Sorry, I meant rebalancing (not load-balancing). Yes, Betterment and Wealthfront will both automatically invest any deposits or dividends into the funds that became underweight (meaning they were underperforming recently). See http://support.betterment.com/customer/en/portal/articles/987453-how-and-when-is-my-portfolio-rebalanced-?b_id=9042 for example.
The rebalance every week could result in churn and possible extra fees.
I vote for May (sell equities in May) and Oct (buy equities in Oct) or watch for opportunities (buy low and sell high).
January historically has more than average gains so no wonder end-of-year does so poorly.
New money can be used to help rebalance. Basically equities are more volatile so the reason for rebalance is because stocks have gone up or down .
Therefore, rebalance activity forces you to buy low and sell high and maintain diversification.
I rebalance two ways:
(1) I try to send new money each paycheck to the asset class most in need of a boost. I check up on this every month or so. (Been sending everything to International for a while now.)
(2) I use rebalancing bands rather than annually, which I track on a spreadsheet that automatically updates my balances in each asset class – all I have to keep updated is the number of shares. I set it to highlight the cell in yellow if it is off by more than absolute 5% or 25% of my target allocation (if you’re interested in this, Google “Swedroe 5 25 rule).

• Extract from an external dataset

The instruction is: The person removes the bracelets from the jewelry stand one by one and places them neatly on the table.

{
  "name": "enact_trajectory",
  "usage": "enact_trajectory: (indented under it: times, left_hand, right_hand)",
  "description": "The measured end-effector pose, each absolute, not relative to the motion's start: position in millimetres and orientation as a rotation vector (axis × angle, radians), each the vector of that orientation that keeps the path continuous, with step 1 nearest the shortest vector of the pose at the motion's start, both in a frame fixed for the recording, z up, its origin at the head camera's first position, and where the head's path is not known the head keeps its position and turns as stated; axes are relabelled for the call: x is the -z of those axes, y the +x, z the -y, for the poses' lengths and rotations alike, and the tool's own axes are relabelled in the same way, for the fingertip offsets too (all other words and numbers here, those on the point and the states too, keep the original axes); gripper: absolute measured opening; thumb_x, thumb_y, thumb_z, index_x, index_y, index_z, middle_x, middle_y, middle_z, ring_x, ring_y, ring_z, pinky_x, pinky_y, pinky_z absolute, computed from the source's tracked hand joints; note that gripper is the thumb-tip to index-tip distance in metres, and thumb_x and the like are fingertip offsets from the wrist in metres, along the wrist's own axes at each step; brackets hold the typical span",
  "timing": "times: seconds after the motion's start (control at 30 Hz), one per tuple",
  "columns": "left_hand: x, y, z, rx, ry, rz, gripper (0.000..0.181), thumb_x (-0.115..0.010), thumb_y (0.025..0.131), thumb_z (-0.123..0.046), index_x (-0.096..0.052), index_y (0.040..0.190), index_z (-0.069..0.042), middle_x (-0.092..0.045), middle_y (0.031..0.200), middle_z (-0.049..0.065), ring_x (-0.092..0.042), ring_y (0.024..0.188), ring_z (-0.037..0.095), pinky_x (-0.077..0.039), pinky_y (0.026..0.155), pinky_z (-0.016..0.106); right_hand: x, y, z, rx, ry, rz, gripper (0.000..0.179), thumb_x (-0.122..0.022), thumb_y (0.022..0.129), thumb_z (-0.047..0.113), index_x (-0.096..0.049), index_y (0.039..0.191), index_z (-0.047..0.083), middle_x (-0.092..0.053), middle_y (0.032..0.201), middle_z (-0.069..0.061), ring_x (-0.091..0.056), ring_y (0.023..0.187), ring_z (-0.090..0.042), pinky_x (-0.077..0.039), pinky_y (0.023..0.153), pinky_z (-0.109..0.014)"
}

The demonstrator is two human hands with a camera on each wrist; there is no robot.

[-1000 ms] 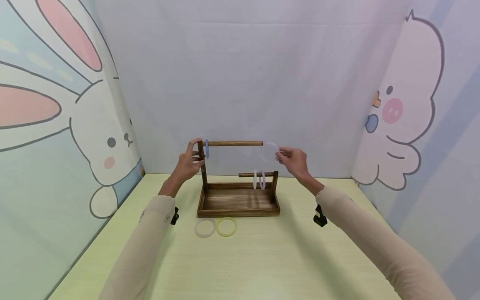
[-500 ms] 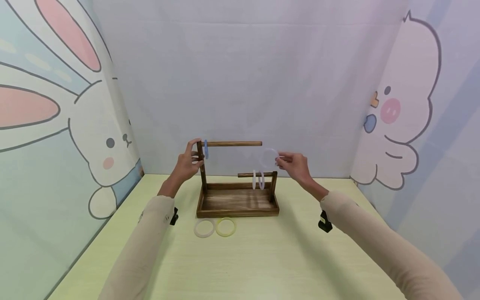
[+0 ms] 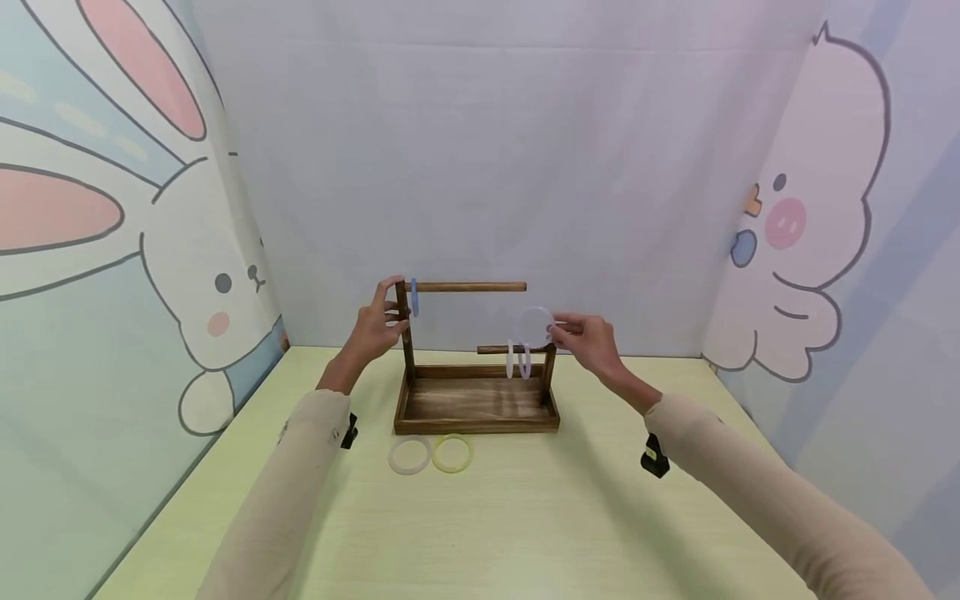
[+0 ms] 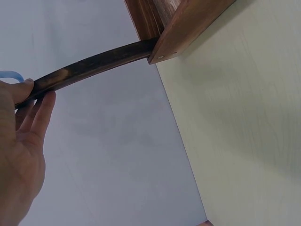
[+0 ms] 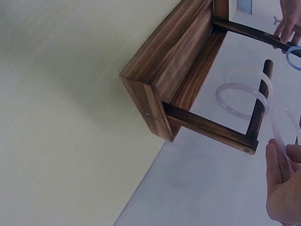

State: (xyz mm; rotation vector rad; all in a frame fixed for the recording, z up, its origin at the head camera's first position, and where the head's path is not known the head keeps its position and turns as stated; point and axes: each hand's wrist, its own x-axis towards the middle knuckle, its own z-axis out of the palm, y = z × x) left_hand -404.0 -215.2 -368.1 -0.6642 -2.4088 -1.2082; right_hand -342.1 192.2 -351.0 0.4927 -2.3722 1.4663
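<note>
My left hand grips the tall post of a dark wooden rack, its thumb and fingers on opposite sides in the left wrist view. A blue bangle hangs on the upper rod beside that post. Thumb and fingertips of my right hand pinch a clear, pale bangle by its edge. In the head view it stands upright below the upper rod's free end, just above the short lower rod. On this lower rod hang a white bangle and a lilac bangle.
In front of the rack's tray base, a pale pink bangle and a yellow bangle lie flat, side by side, on the light wooden table. A pale curtain rises behind, and printed cartoon walls flank both sides.
My right hand has lowered the clear bangle from near the upper rod's free end to close over the short lower rod. The left hand keeps its grip on the tall post.
</note>
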Motion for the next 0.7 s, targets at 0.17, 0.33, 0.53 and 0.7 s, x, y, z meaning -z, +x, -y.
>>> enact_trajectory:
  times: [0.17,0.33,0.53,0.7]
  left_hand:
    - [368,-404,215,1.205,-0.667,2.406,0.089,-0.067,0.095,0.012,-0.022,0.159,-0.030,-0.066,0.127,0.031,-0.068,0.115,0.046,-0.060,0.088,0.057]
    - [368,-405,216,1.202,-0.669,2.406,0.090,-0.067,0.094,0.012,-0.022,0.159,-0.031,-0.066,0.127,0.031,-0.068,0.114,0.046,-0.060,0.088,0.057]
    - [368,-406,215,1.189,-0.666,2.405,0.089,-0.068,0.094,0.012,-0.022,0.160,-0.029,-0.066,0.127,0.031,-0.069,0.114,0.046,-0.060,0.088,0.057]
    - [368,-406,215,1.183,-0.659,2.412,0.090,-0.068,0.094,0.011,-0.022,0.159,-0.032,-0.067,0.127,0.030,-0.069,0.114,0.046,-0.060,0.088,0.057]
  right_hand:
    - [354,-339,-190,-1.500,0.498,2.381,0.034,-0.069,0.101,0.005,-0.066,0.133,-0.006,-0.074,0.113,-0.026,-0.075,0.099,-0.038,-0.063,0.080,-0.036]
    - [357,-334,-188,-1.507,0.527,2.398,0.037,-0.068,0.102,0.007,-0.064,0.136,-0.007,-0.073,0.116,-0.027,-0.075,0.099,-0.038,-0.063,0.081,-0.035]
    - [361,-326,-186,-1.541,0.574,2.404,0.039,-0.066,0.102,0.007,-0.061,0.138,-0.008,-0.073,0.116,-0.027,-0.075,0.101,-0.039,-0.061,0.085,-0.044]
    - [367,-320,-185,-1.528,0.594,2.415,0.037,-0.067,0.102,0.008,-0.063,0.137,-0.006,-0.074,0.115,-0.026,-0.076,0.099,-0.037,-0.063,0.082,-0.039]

I check in on and update the asset allocation spreadsheet at least a couple times a month, so if an asset class goes outside the bands, I’ll likely catch it and perform the rebalance transactions soon enough. For people who don’t want to check that often, maybe annually as Jonathan suggests is a better idea.
It seems to me that the random day does better simply because you’re not doing it at the same time as the crowd. If everyone does it at the end of the year, that would affect prices.
When I re-balance, I use stochastics and the relative strength indicator as a guidepost to make transactions; in the event that they are near peaks, I don’t move.
When they are scraping the bottom (when selling pressure is pretty much done) I allocate towards equities, out of the stable value fund.
I’ve only recently discovered the correlation between peaks and valleys in stock prices and their corresponding peaks and valleys in the stochastics and RSI.
So far, I’ve bought at or near the trough, and stayed invested while the indicators were near the peaks.
Rebalancing doesn’t produce higher expected returns (in fact it produces lower expected returns). Of course it can produce higher returns in any given period because of randomness. The only point of rebalancing is to reduce risk. So it makes no sense to do a backtest of rebalancing that only looks at return and not risk.